Dopo la Waterloo calcistica vissuta dai francesi martedì, l’Italia decide di seguirne l’esempio perdendo con la Slovacchia, grazie a una prestazione tragicomica che “gli vale” una meritata eliminazione dal mondiale.

Se l’irritante Domenech è riuscito ad impersonare (alla perfezione) “l’ultimo” Napoleone, Lippi a sua volta è riuscito ad indossare perfettamente le vesti del generale Diaz, in quella che verrà ricordata come la nostra Caporetto calcistica.

Una nazionale priva d’identità e assolutamente ridicola che esce mestamente e in modo più che giusto al primo turno, con soli due punti all’attivo e una tristissima ultima posizione in un girone tutt’altro che di ferro.

Così le discutibili scelte fatte da Lippi sono piombate addosso all’ormai ex CT come la lama di una ghigliottina azionata dal semisconosciuto Vittek, che con la sua doppietta si è improvvisato boia facendo rotolare la testa dell’allenatore viareggino (e dei suoi scagnozzi) ai piedi di milioni di italiani, innervositi dalle sconcertanti prestazioni di quella che doveva essere la nazionale e che invece si è dimostrata un’accurata selezione di disperati.

Una nazionale, quella di oggi, composta da molti campioni del mondo ormai sul viale del tramonto, convocati da un CT affetto da un pericoloso morbo chiamato “nostalgia”, che nel calcio si mostra sempre letale nei grandi appuntamenti. Perchè se nella matematica, cambiando l’ordine degli addendi il risultato non cambia, nel calcio non è così.

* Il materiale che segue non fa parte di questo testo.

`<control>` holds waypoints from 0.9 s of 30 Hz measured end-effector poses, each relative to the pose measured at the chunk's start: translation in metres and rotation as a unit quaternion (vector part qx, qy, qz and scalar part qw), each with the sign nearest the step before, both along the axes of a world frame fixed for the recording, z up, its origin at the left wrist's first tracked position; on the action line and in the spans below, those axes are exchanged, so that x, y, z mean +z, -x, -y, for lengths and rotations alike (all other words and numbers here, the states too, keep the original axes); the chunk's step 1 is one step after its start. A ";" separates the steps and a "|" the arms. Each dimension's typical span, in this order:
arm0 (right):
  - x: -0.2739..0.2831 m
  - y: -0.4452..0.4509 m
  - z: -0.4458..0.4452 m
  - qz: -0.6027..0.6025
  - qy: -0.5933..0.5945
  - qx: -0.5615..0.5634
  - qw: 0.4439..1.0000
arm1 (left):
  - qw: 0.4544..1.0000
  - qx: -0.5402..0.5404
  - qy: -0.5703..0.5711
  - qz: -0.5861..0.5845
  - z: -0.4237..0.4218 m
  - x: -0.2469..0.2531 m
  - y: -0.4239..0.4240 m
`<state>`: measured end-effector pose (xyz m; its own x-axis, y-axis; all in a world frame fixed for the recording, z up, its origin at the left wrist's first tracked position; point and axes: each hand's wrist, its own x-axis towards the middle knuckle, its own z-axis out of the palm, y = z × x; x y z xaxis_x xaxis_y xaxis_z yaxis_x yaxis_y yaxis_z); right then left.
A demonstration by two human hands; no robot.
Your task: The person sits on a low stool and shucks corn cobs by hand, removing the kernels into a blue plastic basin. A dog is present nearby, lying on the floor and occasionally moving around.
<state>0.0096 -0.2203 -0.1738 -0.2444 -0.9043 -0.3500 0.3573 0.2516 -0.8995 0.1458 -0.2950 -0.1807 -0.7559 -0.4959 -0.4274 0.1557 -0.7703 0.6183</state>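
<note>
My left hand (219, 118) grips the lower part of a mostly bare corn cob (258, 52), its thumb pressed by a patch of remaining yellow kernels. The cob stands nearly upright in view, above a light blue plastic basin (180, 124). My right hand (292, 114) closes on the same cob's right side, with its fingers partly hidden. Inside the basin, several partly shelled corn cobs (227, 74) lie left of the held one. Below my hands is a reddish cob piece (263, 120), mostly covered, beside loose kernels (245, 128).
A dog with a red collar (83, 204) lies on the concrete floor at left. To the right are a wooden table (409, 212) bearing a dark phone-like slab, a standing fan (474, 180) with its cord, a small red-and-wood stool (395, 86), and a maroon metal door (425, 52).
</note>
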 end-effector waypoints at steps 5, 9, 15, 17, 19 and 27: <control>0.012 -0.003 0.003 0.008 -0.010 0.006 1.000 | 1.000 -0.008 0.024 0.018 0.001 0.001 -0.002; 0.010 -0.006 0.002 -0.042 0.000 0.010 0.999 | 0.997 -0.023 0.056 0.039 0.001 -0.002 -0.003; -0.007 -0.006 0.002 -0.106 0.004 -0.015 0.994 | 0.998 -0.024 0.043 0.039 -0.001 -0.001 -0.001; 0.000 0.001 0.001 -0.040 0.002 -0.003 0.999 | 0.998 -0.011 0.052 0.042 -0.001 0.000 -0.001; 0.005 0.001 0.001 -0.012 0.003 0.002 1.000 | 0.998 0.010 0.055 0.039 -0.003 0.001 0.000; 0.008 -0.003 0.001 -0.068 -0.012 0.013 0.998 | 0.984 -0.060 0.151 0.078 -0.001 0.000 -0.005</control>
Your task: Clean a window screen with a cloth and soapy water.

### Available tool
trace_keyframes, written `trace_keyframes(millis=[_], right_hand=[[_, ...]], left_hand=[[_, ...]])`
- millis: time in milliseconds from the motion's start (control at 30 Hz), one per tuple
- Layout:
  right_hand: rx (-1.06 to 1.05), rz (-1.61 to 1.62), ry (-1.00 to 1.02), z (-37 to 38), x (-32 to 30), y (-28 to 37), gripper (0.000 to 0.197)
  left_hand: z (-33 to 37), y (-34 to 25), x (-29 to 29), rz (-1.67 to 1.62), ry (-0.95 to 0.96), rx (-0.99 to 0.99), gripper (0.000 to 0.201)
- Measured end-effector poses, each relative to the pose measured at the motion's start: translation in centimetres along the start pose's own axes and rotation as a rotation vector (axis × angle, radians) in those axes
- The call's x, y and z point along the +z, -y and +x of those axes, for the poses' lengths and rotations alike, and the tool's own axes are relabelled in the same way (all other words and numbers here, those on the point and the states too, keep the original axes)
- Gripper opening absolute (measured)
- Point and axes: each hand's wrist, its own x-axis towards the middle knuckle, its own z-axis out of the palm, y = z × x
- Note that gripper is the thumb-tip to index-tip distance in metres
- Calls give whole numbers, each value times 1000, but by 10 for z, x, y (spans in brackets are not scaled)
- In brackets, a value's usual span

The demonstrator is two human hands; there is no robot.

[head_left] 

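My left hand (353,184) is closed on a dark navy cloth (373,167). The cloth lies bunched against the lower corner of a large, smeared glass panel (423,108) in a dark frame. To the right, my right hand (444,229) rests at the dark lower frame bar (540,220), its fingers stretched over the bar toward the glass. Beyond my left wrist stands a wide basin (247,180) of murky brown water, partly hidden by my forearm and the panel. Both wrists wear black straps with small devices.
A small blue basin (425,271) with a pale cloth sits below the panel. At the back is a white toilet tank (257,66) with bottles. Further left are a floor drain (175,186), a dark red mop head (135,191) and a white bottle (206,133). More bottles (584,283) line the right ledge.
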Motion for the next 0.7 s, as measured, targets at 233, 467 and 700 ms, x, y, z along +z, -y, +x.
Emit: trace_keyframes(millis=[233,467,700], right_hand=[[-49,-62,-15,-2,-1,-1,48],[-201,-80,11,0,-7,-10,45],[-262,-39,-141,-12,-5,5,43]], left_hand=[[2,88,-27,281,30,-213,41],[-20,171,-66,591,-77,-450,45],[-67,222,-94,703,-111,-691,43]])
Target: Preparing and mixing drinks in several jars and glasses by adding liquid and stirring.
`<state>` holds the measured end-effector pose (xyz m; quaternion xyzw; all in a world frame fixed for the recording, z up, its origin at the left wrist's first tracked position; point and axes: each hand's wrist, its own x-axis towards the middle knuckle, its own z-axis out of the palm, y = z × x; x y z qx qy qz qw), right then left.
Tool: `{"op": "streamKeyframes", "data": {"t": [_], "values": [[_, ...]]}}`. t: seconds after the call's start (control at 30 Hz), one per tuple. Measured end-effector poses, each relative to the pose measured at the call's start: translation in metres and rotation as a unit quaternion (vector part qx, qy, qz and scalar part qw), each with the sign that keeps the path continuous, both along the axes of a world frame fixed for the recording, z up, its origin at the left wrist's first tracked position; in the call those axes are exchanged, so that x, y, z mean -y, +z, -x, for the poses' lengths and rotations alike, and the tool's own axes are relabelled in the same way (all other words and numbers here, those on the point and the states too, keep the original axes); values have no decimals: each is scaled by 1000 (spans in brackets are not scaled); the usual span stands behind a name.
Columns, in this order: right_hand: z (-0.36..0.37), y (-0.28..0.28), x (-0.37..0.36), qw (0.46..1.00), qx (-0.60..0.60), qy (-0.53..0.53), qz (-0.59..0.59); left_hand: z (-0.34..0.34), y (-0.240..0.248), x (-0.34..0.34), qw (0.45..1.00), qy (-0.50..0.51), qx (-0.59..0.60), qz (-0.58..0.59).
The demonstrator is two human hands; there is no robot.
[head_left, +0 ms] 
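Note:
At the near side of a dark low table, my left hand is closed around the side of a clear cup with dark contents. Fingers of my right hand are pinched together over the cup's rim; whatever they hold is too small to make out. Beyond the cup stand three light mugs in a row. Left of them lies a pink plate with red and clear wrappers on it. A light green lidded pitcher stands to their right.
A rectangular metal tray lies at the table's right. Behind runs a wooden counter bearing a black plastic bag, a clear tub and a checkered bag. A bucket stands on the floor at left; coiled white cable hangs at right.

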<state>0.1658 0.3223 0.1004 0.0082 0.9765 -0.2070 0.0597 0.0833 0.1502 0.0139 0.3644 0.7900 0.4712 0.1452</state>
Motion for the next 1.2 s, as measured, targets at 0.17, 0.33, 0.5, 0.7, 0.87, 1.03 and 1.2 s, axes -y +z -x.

Il calcio è una sfida continua in cui vince solo chi arriva primo sul pallone e sappiamo tutti che primo ci arriva solo colui che corre di più, colui che è più affamato.

Gli interpreti erano gli stessi ma il risultato è cambiato perchè se nel 2006 erano affamati, con la vittoria della coppa sono diventati sazi e di conseguenza un appettibile pasto caldo per gli avversari nel frattempo saliti di grado nella scala darwiniana del calcio. Così il nostro odierno calcio nazionale ha assunto le preoccupanti sembianze della decadenza dell’impero romano, con Lippi ad impersonare la figura di Caligola. D’altronde se quest’ultimo elesse un cavallo come senatore credendolo migliore rispetto ai suoi colleghi “umani, Lippi ha puntato su Cannavaro credendolo ancora un giocatore.